Para Davor Komplita, os métodos modernos de administração, baseados na concorrência e insegurança, retornam em médio prazo contra a própria empresa. “Elas obtém um ganho de produtividade aparente, mas acaba perdendo no final. As pessoas se calam, não são mais solidárias na qualidade global de produção e mudam rapidamente de emprego, o que provoca uma perda considerável de savoir-faire. Para fazer funcionar os procedimentos mais detalhados, mas muitas vezes irrealizáveis, é preciso mobilizar recursos que se baseiam em solidariedade, zelo, criatividade e investimento subjetivo. Hoje em dia muitos trabalhadores já desistiram do seu trabalho.”

Os problemas psicossociais ligados ao trabalho se manifestam de diferentes formas:

O estresse crônico resulta de um desequilíbrio entre as imposições colocadas em cima de uma pessoa e os recursos que ela dispõe para cumpri-las. As solicitações permanentes, as interrupções constantes do trabalho e a quantidade de informações a geris ou as novas tecnologias são fatores de estresse.

A síndrome de burnout é provocada por uma situação de estresse prolongada e se manifesta pelo esgotamento físico, mental ou emocional. O chamado “bore-out”, ou síndrome de esgotamento profissional pelo tédio é provocado pela falta de trabalho, aborrecimentos e a falta de satisfação profissional.

O termo em inglês “Presenteeism” diz respeito ao oposto do absenteísmo: o empregado, angustiado pelo pensamento de perder seu emprego, permanece no trabalho custa a que custar. Segundo alguns especialistas, o custo provocado pela baixa de produtividade ligado a essa síndrome seria muito mais importante do que o gerado pelo absenteísmo.

Os neurobiologistas reconhecem o hiper-investimento emocional como uma tendência obsessiva que entra no contexto de vícios comportamentais. Ele se reflete claramente por um intenso desejo de ter sucesso e medo excessivo de fracasso, sem que haja necessariamente uma razão para tal.

As pessoas atingidas por esses problemas manifestar sofrer de insônia, cansaço agudo, forte irritabilidade, cólera contida, uma postura cínica em relação ao trabalho ou da sociedade. Os sintomas somáticos são inúmeros: enfermidades cardiovasculares, dor-de-cabeça ou de coluna, problema digestivos, de articulação, câncer, infecções, etc.

Entre 2000 e 2010, o número de pessoas sofrendo de estresse crônico passou de 26,6% a 34,4% segundo um estudo da Secretaria de Estado da Economia.

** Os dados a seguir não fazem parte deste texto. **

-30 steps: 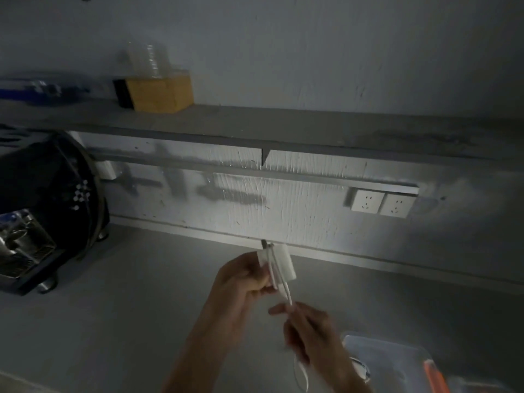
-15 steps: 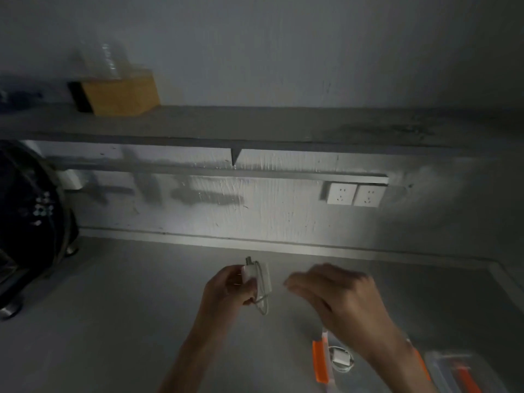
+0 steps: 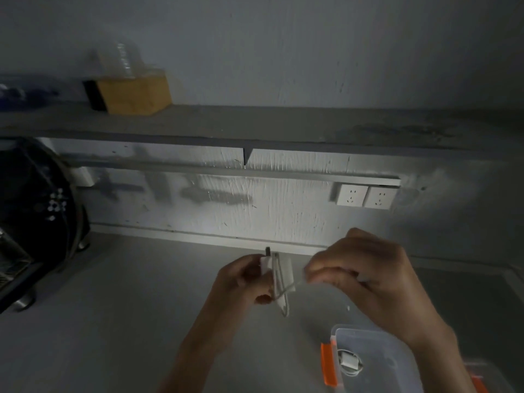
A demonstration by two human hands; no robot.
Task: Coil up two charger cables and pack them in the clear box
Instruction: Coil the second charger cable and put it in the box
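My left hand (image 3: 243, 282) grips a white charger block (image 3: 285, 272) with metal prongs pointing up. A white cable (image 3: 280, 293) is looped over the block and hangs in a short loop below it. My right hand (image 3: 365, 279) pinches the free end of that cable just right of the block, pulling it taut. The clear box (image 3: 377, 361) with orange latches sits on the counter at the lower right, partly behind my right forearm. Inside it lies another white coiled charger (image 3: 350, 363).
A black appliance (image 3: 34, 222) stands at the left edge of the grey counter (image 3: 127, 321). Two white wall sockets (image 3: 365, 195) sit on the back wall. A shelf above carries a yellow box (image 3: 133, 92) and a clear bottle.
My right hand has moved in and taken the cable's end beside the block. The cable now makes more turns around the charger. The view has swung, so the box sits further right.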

Quando à proporção de trabalhadores que nunca ou quase nunca se sentem estressados caiu para 12,2%, contra 17,4% há dez anos.

Os autores do estudo não constataram nenhuma diferença segundo o setor econômico, grupo profissional ou sexo. Por outro lado, o número de jovens trabalhadores estressados (entre 15 e 34 anos) é mais elevado do que a média.

Os especialistas estimam que a grande maioria das consultas nos médicos generalistas (mais de 90%) são condicionadas pelo estresse.

Segundo um estudo da Promoção Saúde Suíça, o empregado estressado é menos produtivos ocasionando perdas que são calculadas em até oito mil francos por ano.